There’s lots of discussion of the lack of science underlying ESP claims. I can’t offer anything useful on that account (not being a psychologist, I could imagine all sorts of stories about brain waves or whatever), but I would like to point out something that usually doesn’t seem to get mentioned in these discussions, which is that lots of people want to believe in ESP. After all, it would be cool to read minds. (It wouldn’t be so cool, maybe, if other people could read your mind and you couldn’t read theirs, but I suspect most people don’t think of it that way.) And ESP seems so plausible, in a wish-fulfilling sort of way. It really feels like if you concentrate really hard, you can read minds, or predict the future, or whatever. Heck, when I play squash I always feel that if I really really try hard, I should be able to win every point. The only thing that stops me from really believing this is that I realize that the same logic holds symmetrically for my opponent. But with ESP, absent a controlled study, it’s easy to see evidence all around you supporting your wishful thinking. (See my quote in bold here.) Recall the experiments reported by Ellen Langer, that people would shake their dice more forcefully when trying to roll high numbers and would roll gently when going for low numbers.
When I was a little kid, it was pretty intuitive to believe that if I really tried, I could fly like Superman. There, of course, there was abundant evidence—many crashes in the backyard—that it wouldn’t work. For something as vague as ESP, that sort of simple test isn’t there. And ESP researchers know this—they use good statistics—but it doesn’t remove the element of wishful thinking. And, as David Weakiem and I have discussed, classical statistical methods that work reasonably well when studying moderate or large effects (see the work of Fisher, Snedecor, Cochran, etc.) fall apart in the presence of small effects.
I think it’s naive when people implicitly assume the following dichotomy: either a study’s claims are correct, or that study’s statistical methods are weak. Generally, the smaller the effects you’re studying, the better the statistics you need. ESP is a field of small effects and so ESP researchers use high-quality statistics.
To put it another way: whatever methodological errors happen to be in the paper in question, probably occur in lots of researcher papers in “legitimate” psychology research. The difference is that when you’re studying a large, robust phenomenon, little statistical errors won’t be so damaging as in a study of a fragile, possibly zero effect.

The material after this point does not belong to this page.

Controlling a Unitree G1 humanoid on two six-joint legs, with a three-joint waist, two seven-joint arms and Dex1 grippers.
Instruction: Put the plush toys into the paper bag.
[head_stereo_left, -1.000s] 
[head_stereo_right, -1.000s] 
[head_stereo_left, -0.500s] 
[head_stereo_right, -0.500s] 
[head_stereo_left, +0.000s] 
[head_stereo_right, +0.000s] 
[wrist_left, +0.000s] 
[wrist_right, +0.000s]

In some ways, there’s an analogy to the difficulties of using surveys to estimate small proportions, in which case misclassification errors can loom large, as discussed here.
Now to criticize the critics: some so-called Bayesian analysis that I don’t really like
I agree with the critics of the ESP paper that Bayesian analysis is a good way to combine the results of this not-so-exciting new finding that people in the study got 53% correct instead of the expected 50% correct, with the long history of research in this area.
But I wouldn’t use the Bayesian methods that these critics recommend. In particular, I think it’s ludicrous for Wagenmakers et.al. to claim a prior probability of 10^-20 for ESP, and I also think that they’re way off base when they start talking about “Bayesian t-tests” and point null hypotheses. I think a formulation based on measurement-error models would be far more useful. I’m very disturbed by purportedly Bayesian methods that start with meaningless priors which then yield posterior probabilities that, instead of being interpreted quantitatively, have to be converted to made-up categories such as “extreme evidence,” “very strong evidence,” “anecdotal evidence,” and the like. This seems to me to be taking some of the most arbitrary aspects of classical statistics. Perhaps I should call this the “no true Bayesian” phenomenon.
And, if you know me at all (in a professional capacity), you’ll know I hate statements like this:
Another advantage of the Bayesian test that it is consistent: as the number of participants grows large, the probability of discovering the true hypothesis approaches 1.
The “true hypothesis,” huh? I have to go to bed now (no, I’m not going to bed at 9am; I set this blog up to post entries automatically every morning). If you happen to run into an experiment of interest in which psychologists are “discovering a true hypothesis,” (in the statistical sense of a precise model), feel free to wake me up and tell me. It’ll be newsworthy, that’s for sure.
Anyway, the ESP thing is pretty silly and so there are lots of ways of shooting it down. I’m only picking on Wagenmakers et al. because often we’re full of uncertainty about more interesting problems For example, new educational strategies and their effects on different sorts of students. For these sorts of problems, I don’t think that models of null effects, verbal characterizations of Bayes factors, and reassurances about “discovering the true hypothesis” are going to cut it. These methods are important, and I think that, even when criticizing silly studies, we should think carefully about what we’re doing and what our methods are actually purporting to do.